Entries taken from a collection:
:::
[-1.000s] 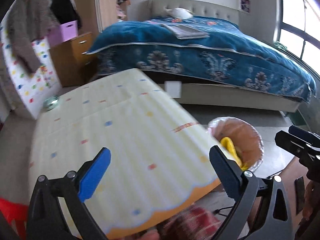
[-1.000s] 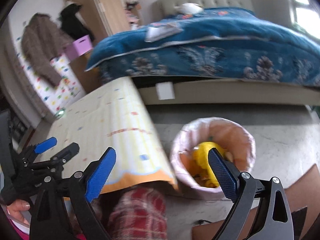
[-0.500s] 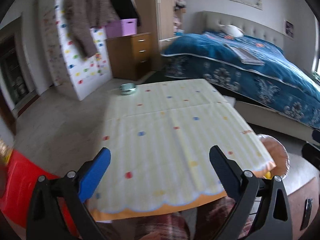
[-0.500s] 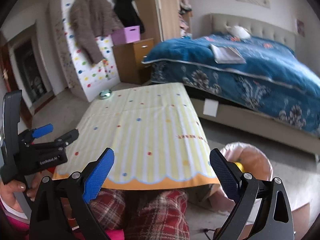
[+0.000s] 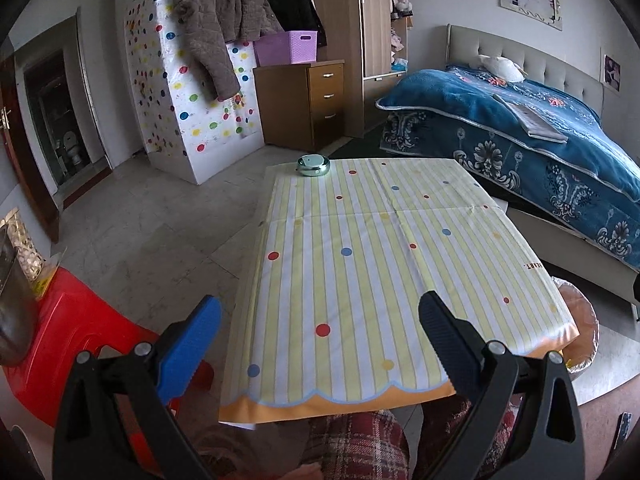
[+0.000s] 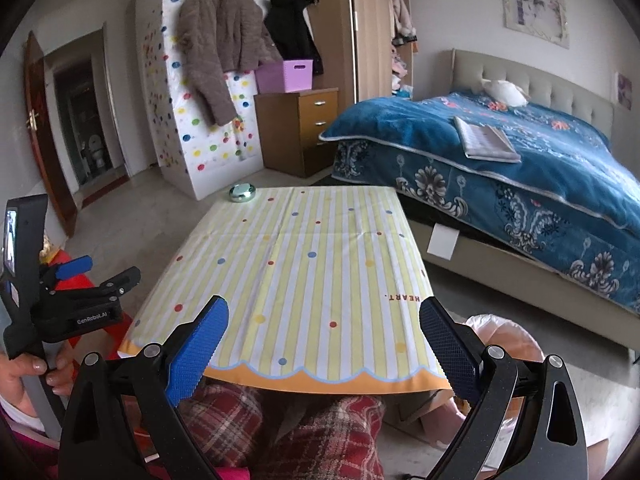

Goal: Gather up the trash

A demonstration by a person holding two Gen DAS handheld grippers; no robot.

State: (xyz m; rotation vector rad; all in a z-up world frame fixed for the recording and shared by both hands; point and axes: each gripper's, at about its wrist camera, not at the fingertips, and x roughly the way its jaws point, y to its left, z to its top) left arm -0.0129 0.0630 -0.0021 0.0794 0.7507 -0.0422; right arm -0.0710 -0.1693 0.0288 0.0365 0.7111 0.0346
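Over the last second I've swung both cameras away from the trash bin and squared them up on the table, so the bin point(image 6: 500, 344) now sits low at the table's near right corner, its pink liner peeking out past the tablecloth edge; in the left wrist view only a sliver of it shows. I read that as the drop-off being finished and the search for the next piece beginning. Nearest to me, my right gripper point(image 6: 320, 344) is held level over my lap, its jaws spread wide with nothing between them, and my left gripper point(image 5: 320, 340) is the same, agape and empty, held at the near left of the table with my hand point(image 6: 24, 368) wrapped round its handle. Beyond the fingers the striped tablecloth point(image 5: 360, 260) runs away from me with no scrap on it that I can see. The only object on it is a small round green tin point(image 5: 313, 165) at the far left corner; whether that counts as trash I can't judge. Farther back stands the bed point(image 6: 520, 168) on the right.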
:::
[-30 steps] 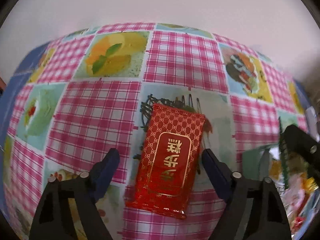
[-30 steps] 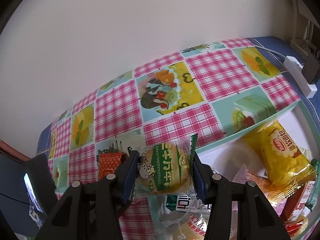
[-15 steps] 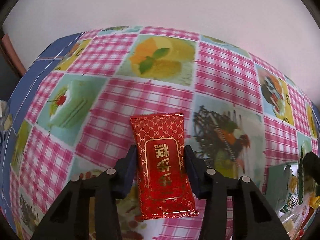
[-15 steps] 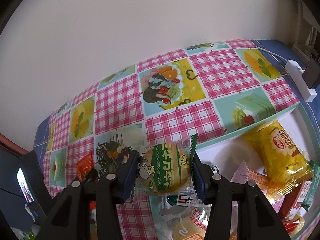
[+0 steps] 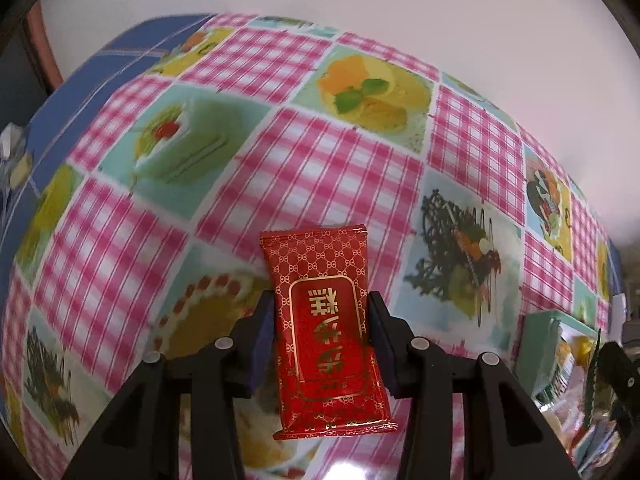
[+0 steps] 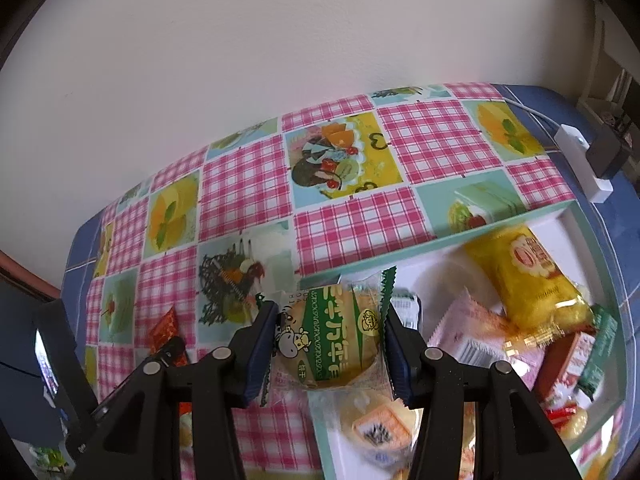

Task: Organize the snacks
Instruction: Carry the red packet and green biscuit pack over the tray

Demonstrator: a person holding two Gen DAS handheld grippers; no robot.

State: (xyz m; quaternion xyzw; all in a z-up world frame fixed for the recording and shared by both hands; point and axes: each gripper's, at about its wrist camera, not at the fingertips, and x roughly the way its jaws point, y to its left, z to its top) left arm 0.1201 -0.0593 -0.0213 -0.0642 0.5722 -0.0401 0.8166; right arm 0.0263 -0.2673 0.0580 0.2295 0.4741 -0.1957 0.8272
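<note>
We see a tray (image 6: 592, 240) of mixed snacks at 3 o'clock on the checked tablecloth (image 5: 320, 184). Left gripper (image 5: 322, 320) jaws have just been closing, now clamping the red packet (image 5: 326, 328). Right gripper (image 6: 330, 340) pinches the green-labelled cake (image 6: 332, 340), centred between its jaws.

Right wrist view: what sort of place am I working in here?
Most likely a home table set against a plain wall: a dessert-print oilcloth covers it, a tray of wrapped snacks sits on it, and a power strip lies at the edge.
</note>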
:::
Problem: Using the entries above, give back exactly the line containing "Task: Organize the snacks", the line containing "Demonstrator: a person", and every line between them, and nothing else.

The completed task:
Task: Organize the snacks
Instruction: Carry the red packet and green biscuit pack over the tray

Demonstrator: a person holding two Gen DAS handheld grippers; no robot.

Nothing more is required for this exercise.